You cannot use more than half of the total available thread in the CPU

I am testing a program on a server running 64-bit Windows Server 2008 R2 Enterprise and has 4 Intel E7-4870 processors, a total of 40 cores and 80 available threads (I can see 80 CPU usage graphs in Windows Task Manager).

The program code looks like this:

numlist is List contains hundreds of numbers, each of which is a parameter that will be used in some calculation

Parallel.ForEach(numlist, num => { // do some calculation using parameter = num }); 

The problem is that when I run this program on the server, it is shown that only half of the available threads are used in the Windows task manager (of course, the CPU usage is shown at 50%), and the remaining 40 are completely unused and idle.

I also tested the same program on another server, which has only 2 processors and only 24 available threads, and all 24 threads will be fully used, and CPU usage will be shown at 100%.

Is there a way to make a 40-core processor server to run this program and fully use all of its avaialable 80 threads (or about 80 threads)?

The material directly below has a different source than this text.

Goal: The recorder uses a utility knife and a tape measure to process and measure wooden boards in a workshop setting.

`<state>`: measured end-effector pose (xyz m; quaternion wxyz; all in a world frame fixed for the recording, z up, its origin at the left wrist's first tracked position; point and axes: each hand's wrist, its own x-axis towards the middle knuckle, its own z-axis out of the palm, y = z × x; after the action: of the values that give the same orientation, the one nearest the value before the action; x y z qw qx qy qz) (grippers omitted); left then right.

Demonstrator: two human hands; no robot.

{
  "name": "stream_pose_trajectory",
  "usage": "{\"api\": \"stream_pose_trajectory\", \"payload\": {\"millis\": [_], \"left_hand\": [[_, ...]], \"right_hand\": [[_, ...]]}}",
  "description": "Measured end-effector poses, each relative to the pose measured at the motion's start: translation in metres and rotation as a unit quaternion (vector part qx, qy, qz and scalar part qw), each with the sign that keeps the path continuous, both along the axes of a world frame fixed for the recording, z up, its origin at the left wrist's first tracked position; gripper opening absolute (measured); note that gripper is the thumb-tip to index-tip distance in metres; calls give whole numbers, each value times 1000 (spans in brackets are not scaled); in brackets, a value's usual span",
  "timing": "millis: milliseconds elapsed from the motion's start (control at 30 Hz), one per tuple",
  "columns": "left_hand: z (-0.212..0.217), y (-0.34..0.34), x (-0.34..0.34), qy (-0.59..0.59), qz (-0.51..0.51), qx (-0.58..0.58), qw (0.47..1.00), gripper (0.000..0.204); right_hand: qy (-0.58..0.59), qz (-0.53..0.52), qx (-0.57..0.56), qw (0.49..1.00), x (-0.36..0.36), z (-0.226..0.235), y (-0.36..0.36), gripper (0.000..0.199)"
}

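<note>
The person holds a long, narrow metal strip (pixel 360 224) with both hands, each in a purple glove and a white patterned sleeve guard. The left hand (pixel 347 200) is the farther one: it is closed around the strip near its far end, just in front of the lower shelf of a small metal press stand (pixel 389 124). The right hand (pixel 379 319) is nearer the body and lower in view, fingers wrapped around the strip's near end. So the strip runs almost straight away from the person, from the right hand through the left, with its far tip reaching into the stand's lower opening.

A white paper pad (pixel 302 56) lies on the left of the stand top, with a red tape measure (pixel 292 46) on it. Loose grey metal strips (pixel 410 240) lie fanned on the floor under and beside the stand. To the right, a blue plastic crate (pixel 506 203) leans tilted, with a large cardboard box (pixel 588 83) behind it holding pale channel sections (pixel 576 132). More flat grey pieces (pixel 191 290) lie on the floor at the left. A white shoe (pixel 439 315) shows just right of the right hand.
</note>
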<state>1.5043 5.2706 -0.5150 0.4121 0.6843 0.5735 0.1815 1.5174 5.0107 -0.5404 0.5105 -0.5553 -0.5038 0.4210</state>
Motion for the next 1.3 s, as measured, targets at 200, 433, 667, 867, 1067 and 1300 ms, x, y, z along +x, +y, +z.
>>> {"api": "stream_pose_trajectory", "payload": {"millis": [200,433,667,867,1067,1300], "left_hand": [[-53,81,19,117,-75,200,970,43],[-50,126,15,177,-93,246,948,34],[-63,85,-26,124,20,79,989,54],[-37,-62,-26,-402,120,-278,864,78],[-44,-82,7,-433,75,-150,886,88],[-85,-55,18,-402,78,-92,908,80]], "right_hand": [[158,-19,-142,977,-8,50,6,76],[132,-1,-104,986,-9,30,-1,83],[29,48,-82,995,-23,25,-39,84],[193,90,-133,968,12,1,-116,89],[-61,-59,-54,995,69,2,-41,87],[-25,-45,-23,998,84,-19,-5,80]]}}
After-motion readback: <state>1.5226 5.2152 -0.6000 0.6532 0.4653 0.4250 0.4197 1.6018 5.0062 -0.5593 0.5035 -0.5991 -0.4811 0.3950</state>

Performance is not good enough when only 50% of the CPU resources are used.


Here is the complete code of the program that I am testing:

 namespace Test { internal class Program { private static void Main(string[] args) { Console.WriteLine("Press any key to start"); Console.ReadLine(); List<int> numlist = new List<int>(); for (int i = 0; i < 100; i++) { numlist.Add(i); } Parallel.ForEach(numlist, num => { while (true) { num++; } }); } } } 

when it runs on a server with two Intel X5690 processors (24 threads total), all 24 threads are used, and CPU usage is shown at 100%;

But when I run it on a server with 4 processors with 80 threads, only 40 threads are used, and CPU usage is only 50%. Are there any compiler settings related to this?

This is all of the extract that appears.